→ To do: The full set of entries is to be printed exactly, with pictures excluded.

======== Material supplied ========

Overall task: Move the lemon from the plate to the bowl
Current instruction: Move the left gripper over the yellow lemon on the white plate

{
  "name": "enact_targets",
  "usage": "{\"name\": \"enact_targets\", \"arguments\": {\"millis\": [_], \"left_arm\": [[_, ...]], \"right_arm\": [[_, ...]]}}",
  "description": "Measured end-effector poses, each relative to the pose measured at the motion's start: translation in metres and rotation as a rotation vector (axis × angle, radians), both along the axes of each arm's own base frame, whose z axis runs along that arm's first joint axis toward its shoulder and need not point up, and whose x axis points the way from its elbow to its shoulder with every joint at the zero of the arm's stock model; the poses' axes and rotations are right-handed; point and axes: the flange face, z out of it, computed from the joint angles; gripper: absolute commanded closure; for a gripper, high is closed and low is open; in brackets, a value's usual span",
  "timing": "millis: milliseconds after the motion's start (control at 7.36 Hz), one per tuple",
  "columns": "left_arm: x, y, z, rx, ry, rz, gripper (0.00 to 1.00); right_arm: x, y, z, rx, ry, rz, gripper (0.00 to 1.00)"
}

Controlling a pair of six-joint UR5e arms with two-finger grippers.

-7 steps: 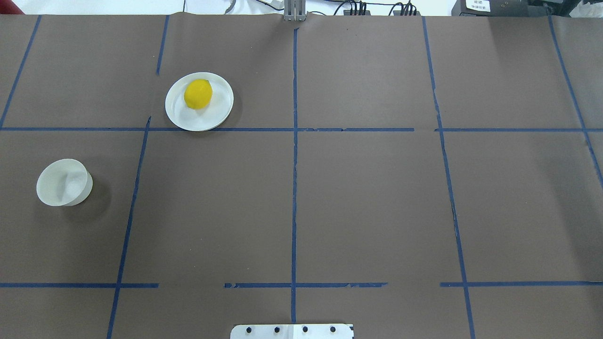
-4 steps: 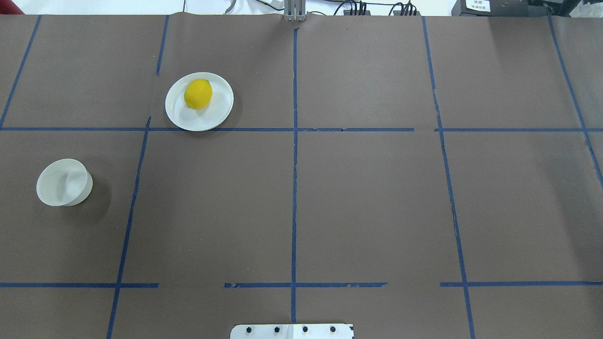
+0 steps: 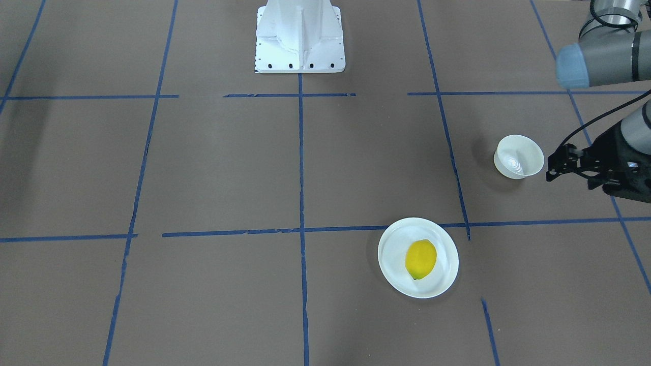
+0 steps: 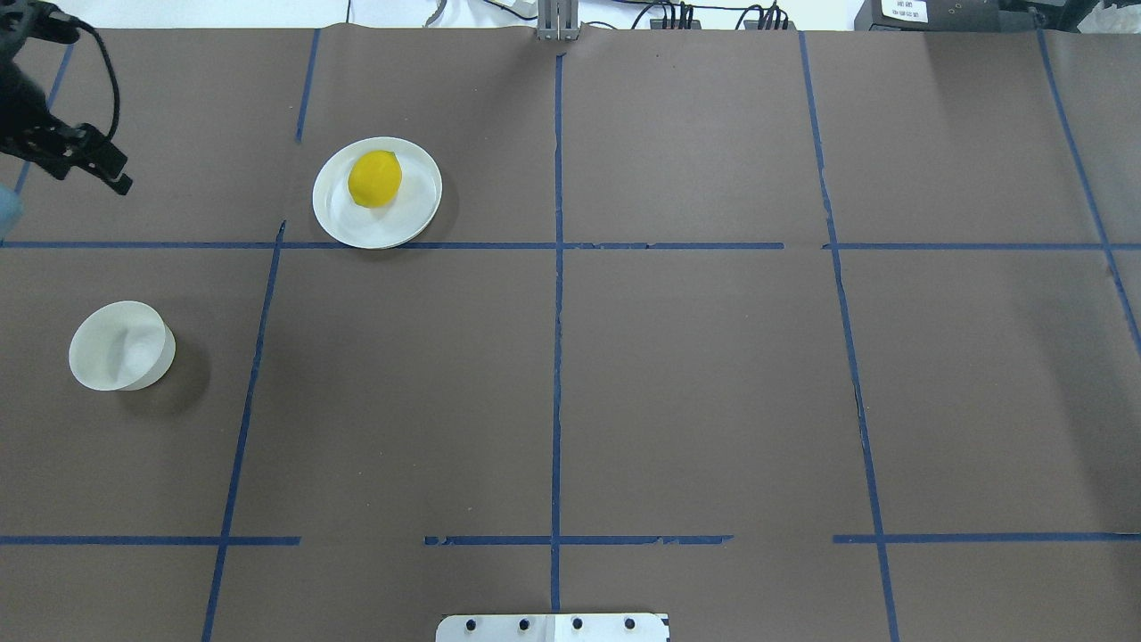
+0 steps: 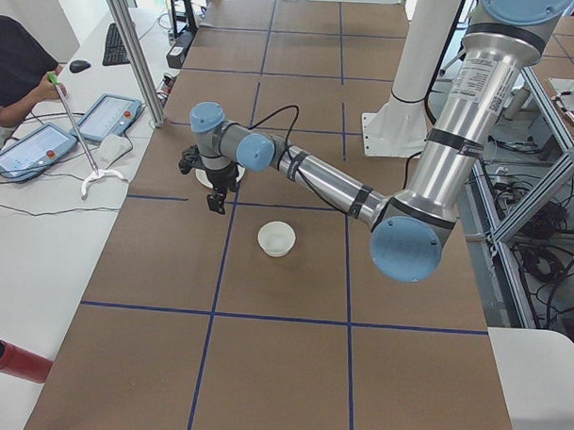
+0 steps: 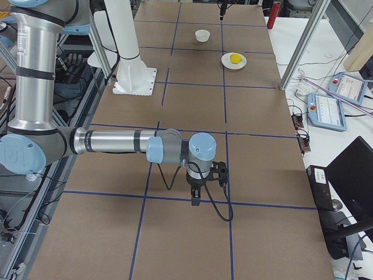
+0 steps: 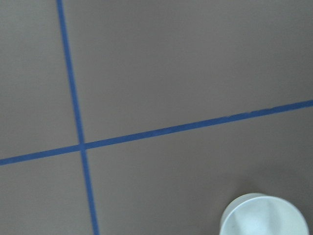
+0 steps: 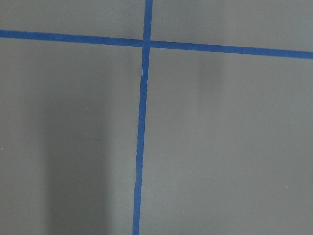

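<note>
The yellow lemon (image 3: 421, 259) lies on the flat white plate (image 3: 394, 251), far left of centre in the overhead view, lemon (image 4: 374, 178) on plate (image 4: 383, 225). The small deep white bowl (image 4: 120, 346) stands empty nearer the robot at the left edge; it also shows in the front view (image 3: 519, 156) and the left wrist view (image 7: 264, 218). My left gripper (image 4: 120, 181) hangs above the table's far left, beyond the bowl and left of the plate, and looks shut and empty (image 3: 550, 173). My right gripper (image 6: 195, 201) is far off on the right side; I cannot tell its state.
Blue tape lines (image 4: 556, 267) divide the brown table cover into squares. The white robot base (image 3: 300, 35) stands at the near middle edge. Tablets (image 5: 35, 150) and an operator sit at a side bench beyond the far edge.
My left arm and gripper have come into the overhead view at the top left; before, no arm showed there. Lemon, plate and bowl have not moved.
</note>
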Motion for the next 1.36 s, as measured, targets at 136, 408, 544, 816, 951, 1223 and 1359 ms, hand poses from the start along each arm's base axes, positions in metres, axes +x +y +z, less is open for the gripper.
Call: {"name": "enact_targets", "arguments": {"millis": [136, 408, 544, 816, 951, 1223, 1359], "left_arm": [[0.022, -0.012, -0.019, 0.037, 0.043, -0.002, 0.05], [0.085, -0.037, -0.035, 0.062, 0.087, -0.089, 0.06], [0.113, -0.054, -0.042, 0.067, 0.097, -0.138, 0.06], [0.172, -0.081, -0.081, 0.082, 0.117, -0.137, 0.04], [0.187, -0.087, -0.094, 0.094, 0.120, -0.124, 0.02], [0.206, -0.089, -0.093, 0.157, 0.084, -0.091, 0.01], [0.219, -0.086, -0.089, 0.183, 0.055, -0.083, 0.01]], "right_arm": [[0.000, 0.000, 0.000, 0.000, 0.000, 0.000, 0.00], [0.000, 0.000, 0.000, 0.000, 0.000, 0.000, 0.00], [0.000, 0.000, 0.000, 0.000, 0.000, 0.000, 0.00], [0.000, 0.000, 0.000, 0.000, 0.000, 0.000, 0.00], [0.000, 0.000, 0.000, 0.000, 0.000, 0.000, 0.00], [0.000, 0.000, 0.000, 0.000, 0.000, 0.000, 0.00], [0.000, 0.000, 0.000, 0.000, 0.000, 0.000, 0.00]]}}
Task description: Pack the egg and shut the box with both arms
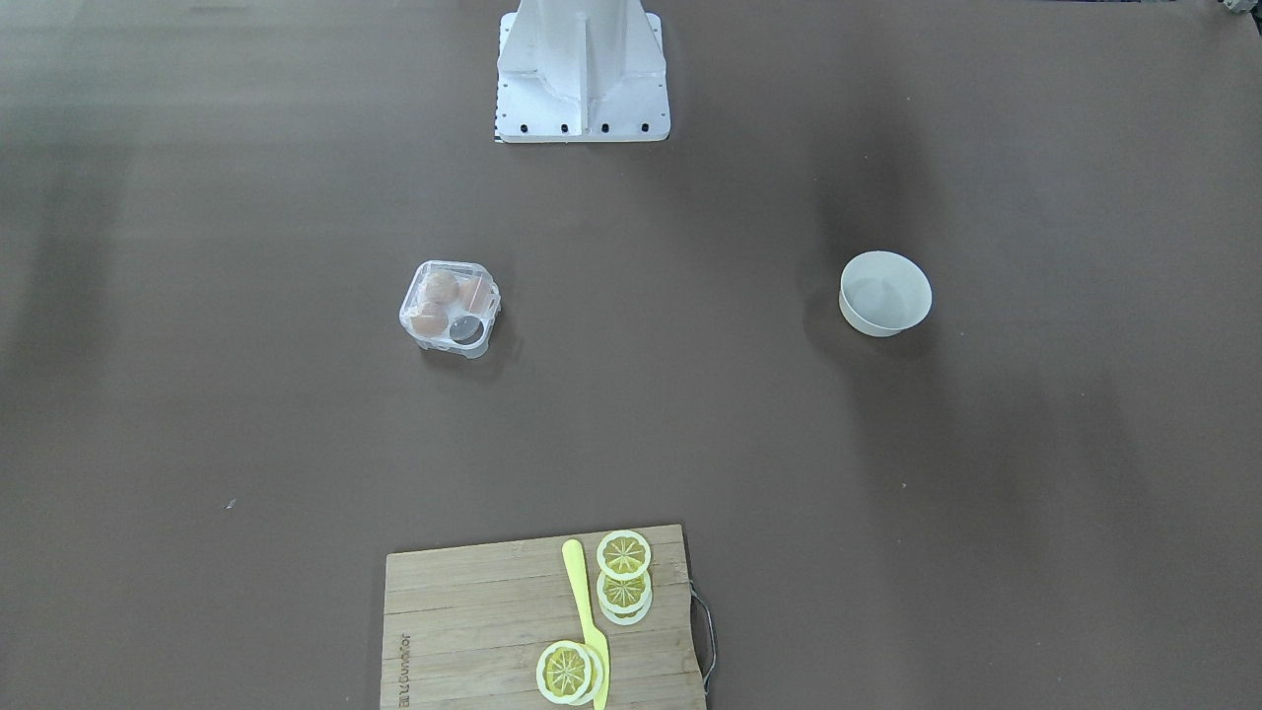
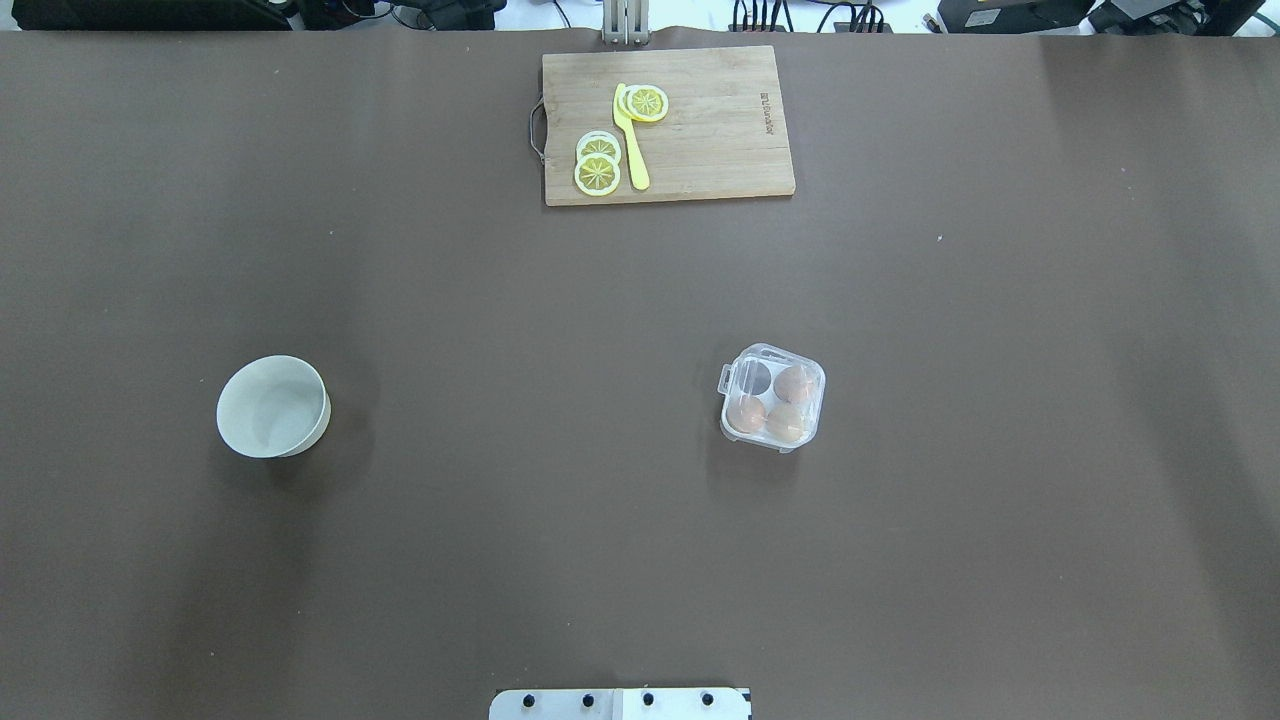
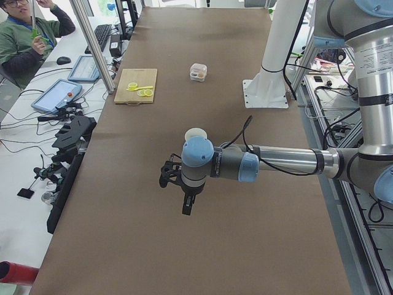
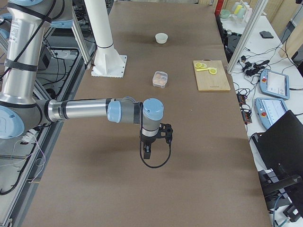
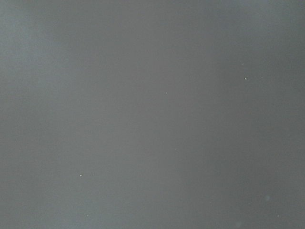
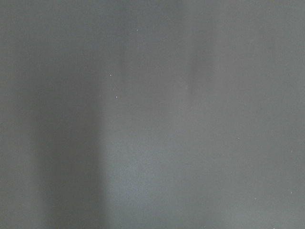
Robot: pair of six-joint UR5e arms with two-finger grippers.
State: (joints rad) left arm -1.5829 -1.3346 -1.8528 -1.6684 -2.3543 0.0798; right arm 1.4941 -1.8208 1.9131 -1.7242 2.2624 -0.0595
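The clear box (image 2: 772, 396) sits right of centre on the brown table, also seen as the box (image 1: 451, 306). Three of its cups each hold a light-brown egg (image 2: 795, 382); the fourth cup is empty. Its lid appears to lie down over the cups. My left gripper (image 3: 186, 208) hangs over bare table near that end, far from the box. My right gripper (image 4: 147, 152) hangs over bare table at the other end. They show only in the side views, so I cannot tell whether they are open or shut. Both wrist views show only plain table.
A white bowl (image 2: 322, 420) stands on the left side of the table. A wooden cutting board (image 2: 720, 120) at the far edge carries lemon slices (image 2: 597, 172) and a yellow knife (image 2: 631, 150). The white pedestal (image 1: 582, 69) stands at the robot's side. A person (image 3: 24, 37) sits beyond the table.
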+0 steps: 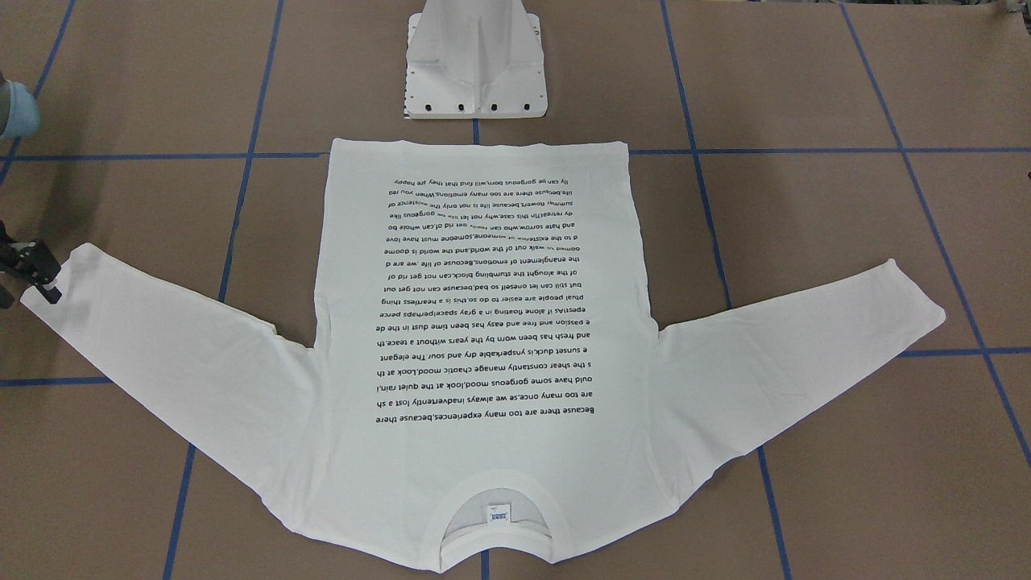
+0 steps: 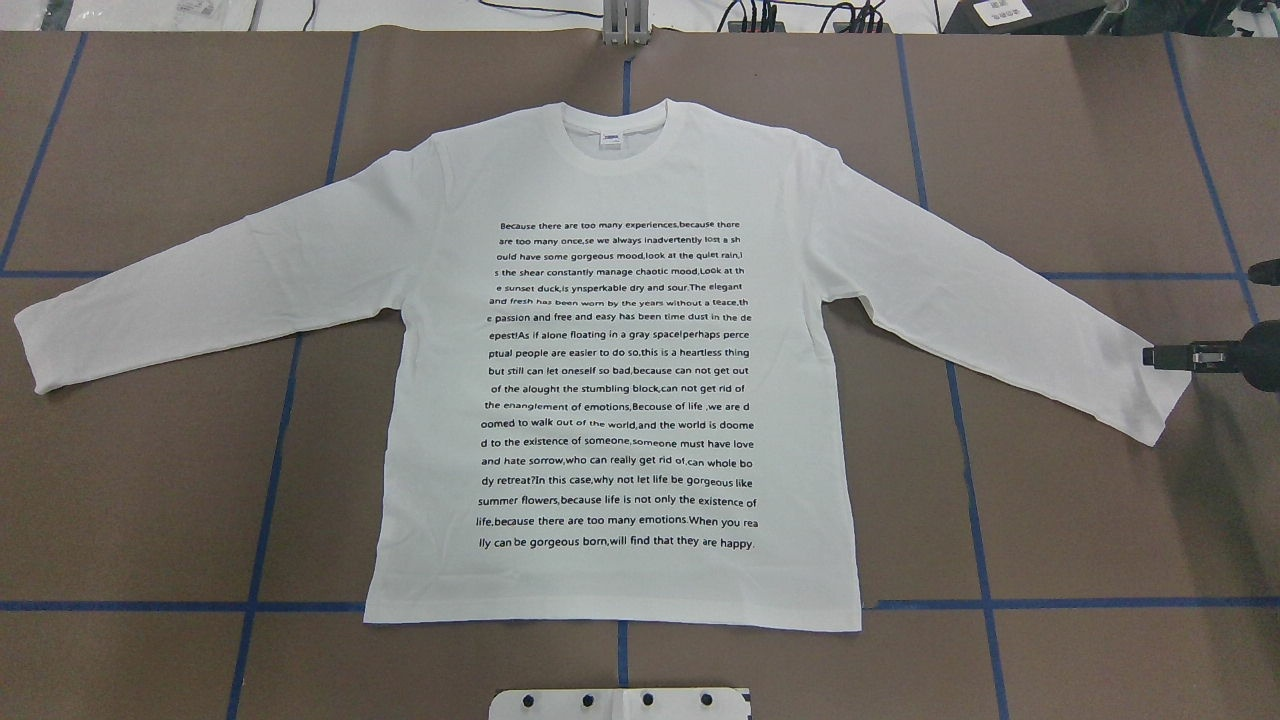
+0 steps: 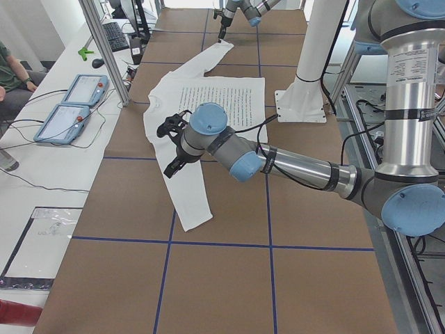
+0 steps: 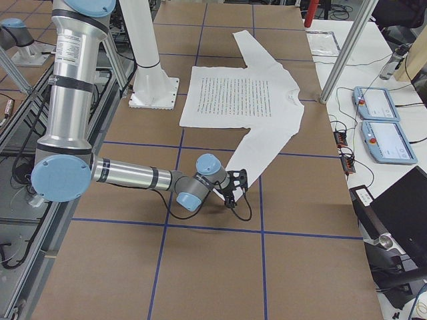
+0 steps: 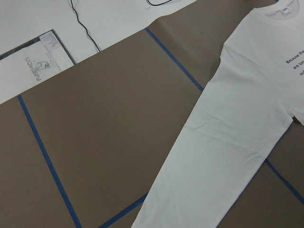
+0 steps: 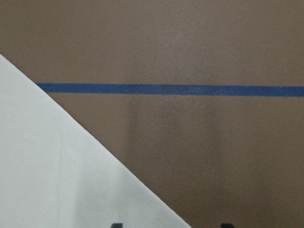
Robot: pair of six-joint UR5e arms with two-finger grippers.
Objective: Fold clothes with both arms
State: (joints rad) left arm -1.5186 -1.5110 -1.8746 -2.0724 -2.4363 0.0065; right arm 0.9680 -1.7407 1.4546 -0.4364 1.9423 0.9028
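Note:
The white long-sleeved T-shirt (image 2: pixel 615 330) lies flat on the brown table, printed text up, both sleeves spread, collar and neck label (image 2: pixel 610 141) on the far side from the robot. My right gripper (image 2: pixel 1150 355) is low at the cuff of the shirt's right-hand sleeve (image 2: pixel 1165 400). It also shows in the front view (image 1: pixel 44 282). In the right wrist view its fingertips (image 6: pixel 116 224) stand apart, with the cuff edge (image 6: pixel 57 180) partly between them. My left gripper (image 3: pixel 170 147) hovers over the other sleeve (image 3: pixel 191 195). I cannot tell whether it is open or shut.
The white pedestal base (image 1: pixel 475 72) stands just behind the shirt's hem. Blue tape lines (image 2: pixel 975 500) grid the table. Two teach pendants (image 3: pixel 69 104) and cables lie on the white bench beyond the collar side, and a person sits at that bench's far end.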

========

→ Reply to the exercise:
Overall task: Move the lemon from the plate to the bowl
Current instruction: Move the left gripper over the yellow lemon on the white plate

{
  "name": "enact_targets",
  "usage": "{\"name\": \"enact_targets\", \"arguments\": {\"millis\": [_], \"left_arm\": [[_, ...]], \"right_arm\": [[_, ...]]}}",
  "description": "Measured end-effector poses, each relative to the pose measured at the motion's start: translation in metres and rotation as a rotation vector (axis × angle, radians), both along the axes of each arm's own base frame, whose z axis runs along that arm's first joint axis toward its shoulder and need not point up, and whose x axis points the way from its elbow to its shoulder with every joint at the zero of the arm's stock model; the poses' axes and rotations are right-handed; point and axes: the flange face, z out of it, computed from the joint angles; gripper: absolute commanded closure; for a gripper, high is closed and low is open; in brackets, a value's usual span",
  "timing": "millis: milliseconds after the motion's start (control at 7.36 Hz), one per tuple",
  "columns": "left_arm: x, y, z, rx, ry, rz, gripper (0.00 to 1.00); right_arm: x, y, z, rx, ry, rz, gripper (0.00 to 1.00)"
}

Controlling a pair of six-joint UR5e arms with two-finger grippers.

-7 steps: 
-4 steps: 
+0 steps: 
+0 steps: 
+0 steps: 
+0 steps: 
+0 steps: 
+0 steps: 

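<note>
The yellow lemon (image 3: 421, 259) lies on the flat white plate (image 3: 394, 251), far left of centre in the overhead view, lemon (image 4: 374, 178) on plate (image 4: 383, 225). The small deep white bowl (image 4: 120, 346) stands empty nearer the robot at the left edge; it also shows in the front view (image 3: 519, 156) and the left wrist view (image 7: 264, 218). My left gripper (image 4: 120, 181) hangs above the table's far left, beyond the bowl and left of the plate, and looks shut and empty (image 3: 550, 173). My right gripper (image 6: 195, 201) is far off on the right side; I cannot tell its state.
Blue tape lines (image 4: 556, 267) divide the brown table cover into squares. The white robot base (image 3: 300, 35) stands at the near middle edge. Tablets (image 5: 35, 150) and an operator sit at a side bench beyond the far edge.
My left arm and gripper have come into the overhead view at the top left; before, no arm showed there. Lemon, plate and bowl have not moved.
</note>
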Motion for the next 1.36 s, as measured, targets at 136, 408, 544, 816, 951, 1223 and 1359 ms, hand poses from the start along each arm's base axes, positions in metres, axes +x +y +z, less is open for the gripper.
Call: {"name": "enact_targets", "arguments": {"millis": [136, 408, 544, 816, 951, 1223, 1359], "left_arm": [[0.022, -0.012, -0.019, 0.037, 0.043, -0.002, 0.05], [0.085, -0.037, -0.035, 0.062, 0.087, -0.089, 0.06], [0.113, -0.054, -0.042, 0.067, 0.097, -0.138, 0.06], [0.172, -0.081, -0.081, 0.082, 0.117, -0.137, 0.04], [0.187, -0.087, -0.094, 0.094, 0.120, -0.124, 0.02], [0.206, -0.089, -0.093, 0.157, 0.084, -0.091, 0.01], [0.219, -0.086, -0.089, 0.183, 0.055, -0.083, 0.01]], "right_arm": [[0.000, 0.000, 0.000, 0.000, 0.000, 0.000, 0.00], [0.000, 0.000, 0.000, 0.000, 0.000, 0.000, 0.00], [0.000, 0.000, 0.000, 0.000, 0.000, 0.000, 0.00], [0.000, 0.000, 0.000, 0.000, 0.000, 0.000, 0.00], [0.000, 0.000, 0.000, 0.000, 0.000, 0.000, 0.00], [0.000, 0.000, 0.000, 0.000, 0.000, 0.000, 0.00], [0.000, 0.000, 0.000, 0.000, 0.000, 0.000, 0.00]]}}
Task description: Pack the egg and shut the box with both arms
Robot: pair of six-joint UR5e arms with two-finger grippers.
State: (joints rad) left arm -1.5829 -1.3346 -1.8528 -1.6684 -2.3543 0.0798; right arm 1.4941 -1.8208 1.9131 -1.7242 2.2624 -0.0595
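The clear box (image 2: 772, 396) sits right of centre on the brown table, also seen as the box (image 1: 451, 306). Three of its cups each hold a light-brown egg (image 2: 795, 382); the fourth cup is empty. Its lid appears to lie down over the cups. My left gripper (image 3: 186, 208) hangs over bare table near that end, far from the box. My right gripper (image 4: 147, 152) hangs over bare table at the other end. They show only in the side views, so I cannot tell whether they are open or shut. Both wrist views show only plain table.
A white bowl (image 2: 322, 420) stands on the left side of the table. A wooden cutting board (image 2: 720, 120) at the far edge carries lemon slices (image 2: 597, 172) and a yellow knife (image 2: 631, 150). The white pedestal (image 1: 582, 69) stands at the robot's side. A person (image 3: 24, 37) sits beyond the table.
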+0 steps: 
+0 steps: 
+0 steps: 
+0 steps: 
+0 steps: 
+0 steps: 
Robot: pair of six-joint UR5e arms with two-finger grippers.
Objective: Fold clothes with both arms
State: (joints rad) left arm -1.5186 -1.5110 -1.8746 -2.0724 -2.4363 0.0065; right arm 0.9680 -1.7407 1.4546 -0.4364 1.9423 0.9028
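Note:
The white long-sleeved T-shirt (image 2: pixel 615 330) lies flat on the brown table, printed text up, both sleeves spread, collar and neck label (image 2: pixel 610 141) on the far side from the robot. My right gripper (image 2: pixel 1150 355) is low at the cuff of the shirt's right-hand sleeve (image 2: pixel 1165 400). It also shows in the front view (image 1: pixel 44 282). In the right wrist view its fingertips (image 6: pixel 116 224) stand apart, with the cuff edge (image 6: pixel 57 180) partly between them. My left gripper (image 3: pixel 170 147) hovers over the other sleeve (image 3: pixel 191 195). I cannot tell whether it is open or shut.
The white pedestal base (image 1: pixel 475 72) stands just behind the shirt's hem. Blue tape lines (image 2: pixel 975 500) grid the table. Two teach pendants (image 3: pixel 69 104) and cables lie on the white bench beyond the collar side, and a person sits at that bench's far end.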

There is nothing further to this exercise.